「九州洋上風力産業推進パートナーシップ」を結成します
九州経済産業局、自治体、九州経済連合会、GX推進機構が「九州洋上風力産業推進パートナーシップ」を結成することを発表
専門家の視点
九州各地で計画が進む洋上風力発電の導入を後押しするため、九州経済産業局とGX推進機構などが推進パートナーシップを結成しました。浮体式が主体となる九州の海域では、技術実証から産業集積、人材育成までを一貫して進める狙いがあります。 この取り組みの構造的な論点は、実体としての導入スピードと物語としての雇用創出目標の間に生じる時間差です。
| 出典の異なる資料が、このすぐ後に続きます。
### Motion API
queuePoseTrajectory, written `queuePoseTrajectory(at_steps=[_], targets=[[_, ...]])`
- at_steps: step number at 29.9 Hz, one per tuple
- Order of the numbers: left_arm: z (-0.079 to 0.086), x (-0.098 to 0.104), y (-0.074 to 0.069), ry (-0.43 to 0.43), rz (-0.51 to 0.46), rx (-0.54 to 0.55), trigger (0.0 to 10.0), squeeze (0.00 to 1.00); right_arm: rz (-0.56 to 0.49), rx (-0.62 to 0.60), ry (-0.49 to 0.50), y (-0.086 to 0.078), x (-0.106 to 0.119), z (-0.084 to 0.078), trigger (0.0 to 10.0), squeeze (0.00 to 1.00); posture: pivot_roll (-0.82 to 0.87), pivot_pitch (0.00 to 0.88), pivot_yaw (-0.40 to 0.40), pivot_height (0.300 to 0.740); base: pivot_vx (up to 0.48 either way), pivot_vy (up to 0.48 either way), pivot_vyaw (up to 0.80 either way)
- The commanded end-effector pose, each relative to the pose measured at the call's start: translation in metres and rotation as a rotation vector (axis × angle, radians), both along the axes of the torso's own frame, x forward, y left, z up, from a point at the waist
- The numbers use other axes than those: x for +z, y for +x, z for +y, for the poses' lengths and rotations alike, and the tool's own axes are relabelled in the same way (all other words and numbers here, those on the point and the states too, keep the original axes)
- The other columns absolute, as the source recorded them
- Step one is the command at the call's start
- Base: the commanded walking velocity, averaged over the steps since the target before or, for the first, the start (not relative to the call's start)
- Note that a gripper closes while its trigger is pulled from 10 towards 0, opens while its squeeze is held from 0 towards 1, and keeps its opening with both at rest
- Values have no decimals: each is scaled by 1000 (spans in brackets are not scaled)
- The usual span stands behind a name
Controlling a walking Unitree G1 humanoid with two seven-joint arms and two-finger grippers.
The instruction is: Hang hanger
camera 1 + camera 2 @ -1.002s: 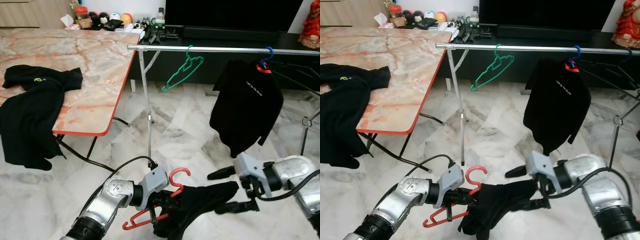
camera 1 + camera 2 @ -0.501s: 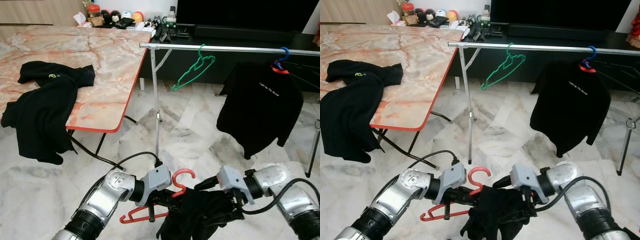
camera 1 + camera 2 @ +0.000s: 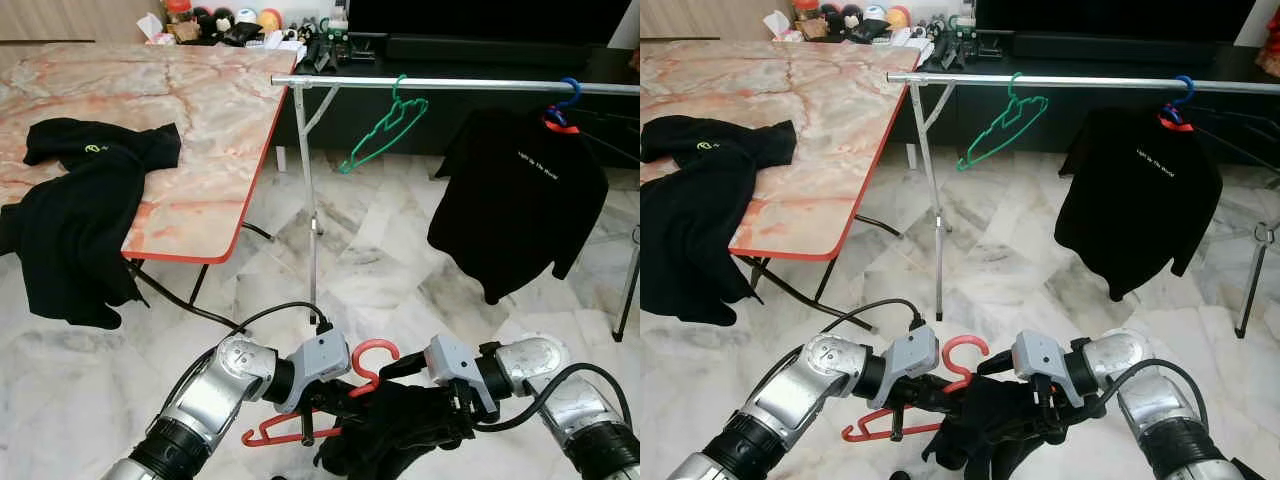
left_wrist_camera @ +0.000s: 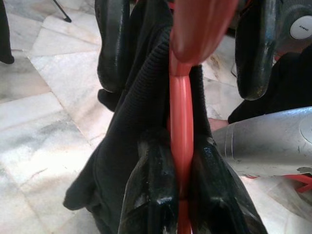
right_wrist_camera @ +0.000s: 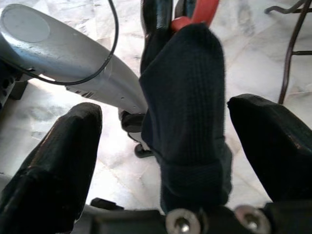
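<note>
The left gripper [image 3: 335, 400] is clamped on the red hanger [image 3: 345, 395], its two black fingers pinching the red bar, as the left wrist view shows, with the hook curling up just above the gripper. A black garment [image 3: 405, 435] is bunched over the hanger, directly ahead of the left gripper and hanging below it. The right gripper [image 3: 455, 415] faces the left one from close by, its fingers [image 5: 63, 161] spread wide on either side of a fold of the black cloth without pressing it. Well beyond and above both grippers runs the metal rail [image 3: 450, 84], carrying a green hanger [image 3: 382, 125] and a hung black shirt [image 3: 520, 200].
</note>
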State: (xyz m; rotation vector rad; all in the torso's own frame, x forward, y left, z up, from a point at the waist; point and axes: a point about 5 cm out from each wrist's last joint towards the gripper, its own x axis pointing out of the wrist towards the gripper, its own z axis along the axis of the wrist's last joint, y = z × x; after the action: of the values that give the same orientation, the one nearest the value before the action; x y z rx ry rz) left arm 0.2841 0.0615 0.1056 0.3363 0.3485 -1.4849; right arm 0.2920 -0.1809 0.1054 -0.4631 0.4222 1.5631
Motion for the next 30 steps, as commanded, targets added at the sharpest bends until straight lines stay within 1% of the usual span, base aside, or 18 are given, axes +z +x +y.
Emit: queuePoseTrajectory(at_steps=[1, 3, 4, 5, 6, 7, 16, 21, 24, 30], targets=[[-5, 9, -1, -26, -31, -23, 10000, 0, 3, 23, -23, -2, -4, 2, 10000, 0, 22, 191, 27, 740, 0, 0, 0], [-5, 10, -1, -26, -32, -23, 10000, 0, -6, 25, -31, -2, -6, 1, 10000, 0, 22, 191, 27, 740, 0, 0, 0], [-6, 10, -1, -26, -34, -22, 10000, 0, -4, 19, -29, -1, -6, 2, 9608, 0, 25, 192, 26, 740, 0, 0, 0], [-7, 11, -2, -28, -38, -23, 10000, 0, 3, 15, -20, -1, -7, 2, 3922, 0, 26, 192, 25, 740, 0, 0, 0], [-7, 11, -2, -28, -38, -23, 10000, 0, 3, 15, -20, -1, -7, 2, 3922, 0, 26, 192, 25, 740, 0, 0, 0], [-8, 11, -2, -31, -39, -25, 10000, 0, 8, 20, -15, -1, -8, 3, 0, 0, 26, 192, 25, 740, 0, 0, 0], [-9, 14, -2, -30, -52, -28, 10000, 0, 0, 20, -40, -1, -12, 1, 0, 0, 24, 190, 25, 740, 0, 0, 0], [-11, 18, -1, -33, -70, -39, 10000, 0, 8, 16, -78, -2, -17, 0, 0, 0, 25, 185, 23, 740, 0, 0, 0], [-12, 21, 0, -31, -78, -49, 10000, 0, 23, 25, -82, -3, -20, 1, 0, 0, 23, 178, 23, 740, 0, 0, 0], [-14, 23, 0, -41, -86, -49, 10000, 0, 20, 13, -82, -2, -22, 2, 0, 0, 25, 168, 20, 740, 0, 0, 0]])
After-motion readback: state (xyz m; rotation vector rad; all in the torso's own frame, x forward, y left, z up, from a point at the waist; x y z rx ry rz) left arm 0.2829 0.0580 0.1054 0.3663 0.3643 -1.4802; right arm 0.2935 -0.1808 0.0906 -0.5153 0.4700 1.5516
浮体式洋上風力は水深が深い海域で必要となる技術ですが、世界的にも商業運転の実績が限られており、コスト低減やサプライチェーン構築には少なくとも5年から10年の時間がかかると見られます。一方、今回のパートナーシップが掲げる「産業集積」や「雇用創出」の物語は、地元自治体や企業に対して短期的な経済効果を期待させやすい性質を持っています。 期待先行の構造がここに現れています。補助金や規制緩和で投資を呼び込もうとする政策と、実際に風車が回り始め、地元企業が部品供給やメンテナンスで収益を得られるまでの時間差が、過剰な期待と失望のサイクルを生むリスクがあります。